AI agents call appstore_status to retrieve information from Yaver without modifying anything — typically the context-gathering step in research, monitoring, and reporting workflows, before the agent takes action elsewhere.
| Parameter | Type | Required | Description |
|---|---|---|---|
bundle_id | string | — | Bundle ID (e.g. io.yaver.mobile) |
Parameters from the server's own tool schema.
Even though appstore_status only reads data, uncontrolled read access leaks sensitive information and racks up API costs — an agent caught in a retry loop can make thousands of calls a minute without anyone noticing.

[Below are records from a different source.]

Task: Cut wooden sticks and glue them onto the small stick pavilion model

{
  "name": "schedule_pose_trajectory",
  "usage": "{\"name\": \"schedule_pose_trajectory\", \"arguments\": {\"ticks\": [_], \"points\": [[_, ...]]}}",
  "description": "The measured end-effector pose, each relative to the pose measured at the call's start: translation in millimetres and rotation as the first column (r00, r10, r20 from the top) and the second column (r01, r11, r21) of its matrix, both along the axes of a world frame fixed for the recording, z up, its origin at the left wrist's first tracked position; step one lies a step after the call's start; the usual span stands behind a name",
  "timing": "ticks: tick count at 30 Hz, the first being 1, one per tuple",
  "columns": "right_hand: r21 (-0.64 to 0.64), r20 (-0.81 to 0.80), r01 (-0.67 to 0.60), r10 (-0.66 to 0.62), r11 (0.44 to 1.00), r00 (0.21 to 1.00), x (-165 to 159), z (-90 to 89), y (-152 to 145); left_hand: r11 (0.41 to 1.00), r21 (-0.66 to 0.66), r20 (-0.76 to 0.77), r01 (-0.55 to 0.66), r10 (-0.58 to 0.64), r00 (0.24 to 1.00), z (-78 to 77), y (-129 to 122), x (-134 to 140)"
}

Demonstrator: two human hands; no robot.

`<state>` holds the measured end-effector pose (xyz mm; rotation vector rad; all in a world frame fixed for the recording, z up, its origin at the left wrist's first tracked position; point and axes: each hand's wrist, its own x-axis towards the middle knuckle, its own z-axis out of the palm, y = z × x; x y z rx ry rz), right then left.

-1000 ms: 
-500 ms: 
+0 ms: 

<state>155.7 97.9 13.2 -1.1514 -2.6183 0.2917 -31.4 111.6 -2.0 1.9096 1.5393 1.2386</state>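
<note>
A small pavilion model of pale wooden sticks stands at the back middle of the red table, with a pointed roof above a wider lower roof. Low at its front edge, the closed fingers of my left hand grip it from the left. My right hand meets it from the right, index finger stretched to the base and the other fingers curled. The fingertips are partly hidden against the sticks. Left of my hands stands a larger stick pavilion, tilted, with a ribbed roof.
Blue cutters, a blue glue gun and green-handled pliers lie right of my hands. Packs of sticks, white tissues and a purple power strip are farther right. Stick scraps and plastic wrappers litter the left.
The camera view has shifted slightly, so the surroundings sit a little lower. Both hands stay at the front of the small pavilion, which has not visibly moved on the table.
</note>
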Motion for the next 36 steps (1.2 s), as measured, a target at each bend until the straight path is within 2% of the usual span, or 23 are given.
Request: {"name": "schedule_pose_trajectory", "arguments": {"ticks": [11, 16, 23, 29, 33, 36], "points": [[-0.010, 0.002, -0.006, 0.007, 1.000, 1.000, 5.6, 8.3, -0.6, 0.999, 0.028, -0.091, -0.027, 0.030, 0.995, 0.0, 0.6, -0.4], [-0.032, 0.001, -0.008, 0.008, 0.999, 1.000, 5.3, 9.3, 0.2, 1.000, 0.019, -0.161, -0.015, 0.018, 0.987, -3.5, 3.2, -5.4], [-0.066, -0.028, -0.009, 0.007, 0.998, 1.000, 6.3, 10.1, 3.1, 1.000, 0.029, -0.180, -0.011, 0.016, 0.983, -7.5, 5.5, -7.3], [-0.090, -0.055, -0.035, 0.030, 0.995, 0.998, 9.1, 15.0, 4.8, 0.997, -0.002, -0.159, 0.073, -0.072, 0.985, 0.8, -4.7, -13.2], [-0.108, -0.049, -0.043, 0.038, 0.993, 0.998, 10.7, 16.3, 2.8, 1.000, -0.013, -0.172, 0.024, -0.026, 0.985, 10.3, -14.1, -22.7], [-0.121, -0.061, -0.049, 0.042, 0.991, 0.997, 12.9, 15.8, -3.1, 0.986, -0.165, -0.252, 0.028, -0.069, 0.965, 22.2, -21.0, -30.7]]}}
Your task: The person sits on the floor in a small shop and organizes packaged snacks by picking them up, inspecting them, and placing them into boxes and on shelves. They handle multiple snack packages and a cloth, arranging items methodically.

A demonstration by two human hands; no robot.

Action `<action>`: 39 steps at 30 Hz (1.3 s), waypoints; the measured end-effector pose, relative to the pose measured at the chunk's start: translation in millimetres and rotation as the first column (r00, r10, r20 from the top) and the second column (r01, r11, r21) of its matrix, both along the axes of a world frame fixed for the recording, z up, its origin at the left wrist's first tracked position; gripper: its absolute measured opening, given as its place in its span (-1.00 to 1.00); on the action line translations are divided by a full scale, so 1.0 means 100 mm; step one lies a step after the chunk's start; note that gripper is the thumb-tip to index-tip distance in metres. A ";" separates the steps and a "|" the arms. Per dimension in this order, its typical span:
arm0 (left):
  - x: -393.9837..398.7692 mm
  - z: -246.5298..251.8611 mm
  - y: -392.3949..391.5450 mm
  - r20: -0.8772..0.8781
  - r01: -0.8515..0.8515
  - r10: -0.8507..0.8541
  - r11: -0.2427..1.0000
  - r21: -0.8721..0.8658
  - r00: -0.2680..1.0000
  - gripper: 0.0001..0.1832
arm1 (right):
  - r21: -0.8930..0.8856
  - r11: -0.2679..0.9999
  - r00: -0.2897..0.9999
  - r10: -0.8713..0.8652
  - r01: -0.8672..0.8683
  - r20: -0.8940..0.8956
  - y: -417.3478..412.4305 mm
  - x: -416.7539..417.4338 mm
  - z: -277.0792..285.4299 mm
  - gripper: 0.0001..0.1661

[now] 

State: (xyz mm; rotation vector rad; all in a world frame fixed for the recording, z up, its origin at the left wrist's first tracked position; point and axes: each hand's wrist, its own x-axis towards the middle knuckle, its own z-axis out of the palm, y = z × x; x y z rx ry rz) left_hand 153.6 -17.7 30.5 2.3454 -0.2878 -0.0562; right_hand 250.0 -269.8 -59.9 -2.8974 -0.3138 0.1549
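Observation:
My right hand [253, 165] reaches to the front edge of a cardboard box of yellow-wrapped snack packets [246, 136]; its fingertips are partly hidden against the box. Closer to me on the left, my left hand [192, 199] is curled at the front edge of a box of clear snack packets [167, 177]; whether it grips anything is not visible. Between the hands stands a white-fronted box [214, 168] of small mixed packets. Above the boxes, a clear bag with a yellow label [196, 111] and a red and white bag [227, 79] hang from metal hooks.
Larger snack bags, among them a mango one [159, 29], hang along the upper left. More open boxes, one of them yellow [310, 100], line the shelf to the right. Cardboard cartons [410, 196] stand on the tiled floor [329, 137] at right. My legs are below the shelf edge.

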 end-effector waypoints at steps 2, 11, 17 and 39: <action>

Attacks that exploit this kind of access
Check App Store Connect app status (review state, builds). Requires APP_STORE_API_KEY_ID and APP_STORE_API_ISSUER env vars. It is categorised as a Read tool in the Yaver MCP Server, which means it retrieves data without modifying state.
appstore_status accepts 1 parameter: bundle_id. The full parameter table on this page comes from the server's own tool schema.
Register the Yaver MCP server in PolicyLayer and add a rule for appstore_status: allow, deny, rate-limit, or require approval. Point your MCP client at the PolicyLayer proxy URL and the rule is enforced on every call, before it reaches Yaver. Nothing to install.
appstore_status is a Read tool with low risk. Read-only tools are generally safe to allow by default.
Yes. Add a rate_limit block to the appstore_status rule in your PolicyLayer policy. For example, setting max: 10 and window: 60 limits the tool to 10 calls per minute. Rate limits are tracked per agent session and reset automatically.
Set action: deny in the PolicyLayer policy for appstore_status. The AI agent will receive a policy violation error and cannot call the tool. You can also include a reason field to explain why the tool is blocked.
appstore_status is provided by the Yaver MCP server (yaver-cli). PolicyLayer sits as a proxy in front of this server to enforce policies before tool calls reach the server.